Maybe I'll get the formatting right for once. Again though, the page numbers don't match up with the hard-copy of the book, but I'm certain that we're reading the same articles. Also, I can't figure out how to a block quote on Blogger's interface =(
I chose to focus on Virginia Woolf's review of Hardy's writing as a whole. Having recently finished reading one of her own books, I was interested in how she would view Hardy's writing. Somewhat surprisingly, a lot of the things she said line up with what we discussed in class earlier today. Overall, she holds him in very high esteem, saying that it took him a while to find the right way of writing, but that talent was obvious from his first novel. She also praises his ability to create strong, complex character who exist outside of their interactions with the main character and who are very rarely mono-faceted - a trait for which we also praised Eliot. However, she notes -though not disdainfully- that Hardy lacks the "concentration and completeness" for which some of his contemporaries were loved. These oversights mainly deal with love and the human heart.
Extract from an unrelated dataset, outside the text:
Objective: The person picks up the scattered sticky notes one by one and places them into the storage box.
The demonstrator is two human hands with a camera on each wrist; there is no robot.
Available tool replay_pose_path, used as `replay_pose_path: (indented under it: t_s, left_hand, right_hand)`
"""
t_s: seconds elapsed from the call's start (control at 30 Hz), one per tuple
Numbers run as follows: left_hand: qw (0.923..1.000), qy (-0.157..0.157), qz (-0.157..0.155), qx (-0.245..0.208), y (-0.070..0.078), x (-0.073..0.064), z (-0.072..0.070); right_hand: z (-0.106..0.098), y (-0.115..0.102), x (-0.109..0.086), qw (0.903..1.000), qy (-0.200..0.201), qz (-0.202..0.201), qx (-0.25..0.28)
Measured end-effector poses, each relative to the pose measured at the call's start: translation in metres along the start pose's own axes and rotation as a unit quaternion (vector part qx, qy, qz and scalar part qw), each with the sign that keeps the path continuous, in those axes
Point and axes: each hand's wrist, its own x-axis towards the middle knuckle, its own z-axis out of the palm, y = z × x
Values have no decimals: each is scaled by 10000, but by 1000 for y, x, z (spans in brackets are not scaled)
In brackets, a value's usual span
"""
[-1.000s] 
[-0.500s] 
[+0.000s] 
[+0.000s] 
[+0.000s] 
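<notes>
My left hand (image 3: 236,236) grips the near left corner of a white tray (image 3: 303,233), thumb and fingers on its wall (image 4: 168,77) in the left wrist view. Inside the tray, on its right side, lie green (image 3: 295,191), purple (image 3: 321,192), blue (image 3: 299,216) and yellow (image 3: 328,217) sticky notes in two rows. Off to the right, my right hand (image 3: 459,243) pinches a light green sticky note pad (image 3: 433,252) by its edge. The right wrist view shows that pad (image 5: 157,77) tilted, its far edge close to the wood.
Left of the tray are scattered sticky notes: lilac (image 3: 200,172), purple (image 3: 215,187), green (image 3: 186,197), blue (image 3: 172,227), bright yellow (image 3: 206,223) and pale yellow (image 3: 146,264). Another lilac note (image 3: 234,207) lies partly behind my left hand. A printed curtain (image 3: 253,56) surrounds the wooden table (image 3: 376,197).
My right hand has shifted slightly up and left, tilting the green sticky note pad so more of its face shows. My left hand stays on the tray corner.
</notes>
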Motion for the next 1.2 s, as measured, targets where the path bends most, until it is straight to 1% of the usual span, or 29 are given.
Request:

With regards to Hardy's prose, Woolf states: "That he was a poet should have been obvious," and this sets the tone for a lot of her praise of the novelist. She compliments the way he is able to focus on small details with such precision as wasn't seen before. However, there's one phrase that I think is more important than all the others.
"It is as if Hardy himself were not quite aware of what he did, as if his consciousness held more than he could produce, and he left it for his readers to make out his full meaning and to supplement it from their own experience."
This ties back to our group's discussion on how so many scenes, particularly those that we'd view as crucial (such as the rape) have the details obscured and glossed over, and we as readers are only given the outcome. Woolf cites Hardy as having said "a novel 'is an impression, not an argument,'" and thus praises his ability to not preach to his audience, and instead lets them draw their own conclusions. As a reader and as a writer, I personally admire his ability to do so. He's able to say something that's important, without informing us that it's important.
While I don't understand any of Woolf's references to Hardy's other works, it's clear that this is a recurring trait of his work. In part, that's probably what made Tess a more enjoyable read than the other books (at least to me), as well as his less pedantic prose. We've talked a great deal, both in class and on our blogs, about Tess as a likable character and stronger heroine, and how our opinions there don't exactly match up with those of Hardy's contemporary audiences. I appreciate the fact that his ambiguity allows us to draw those sorts of conclusions.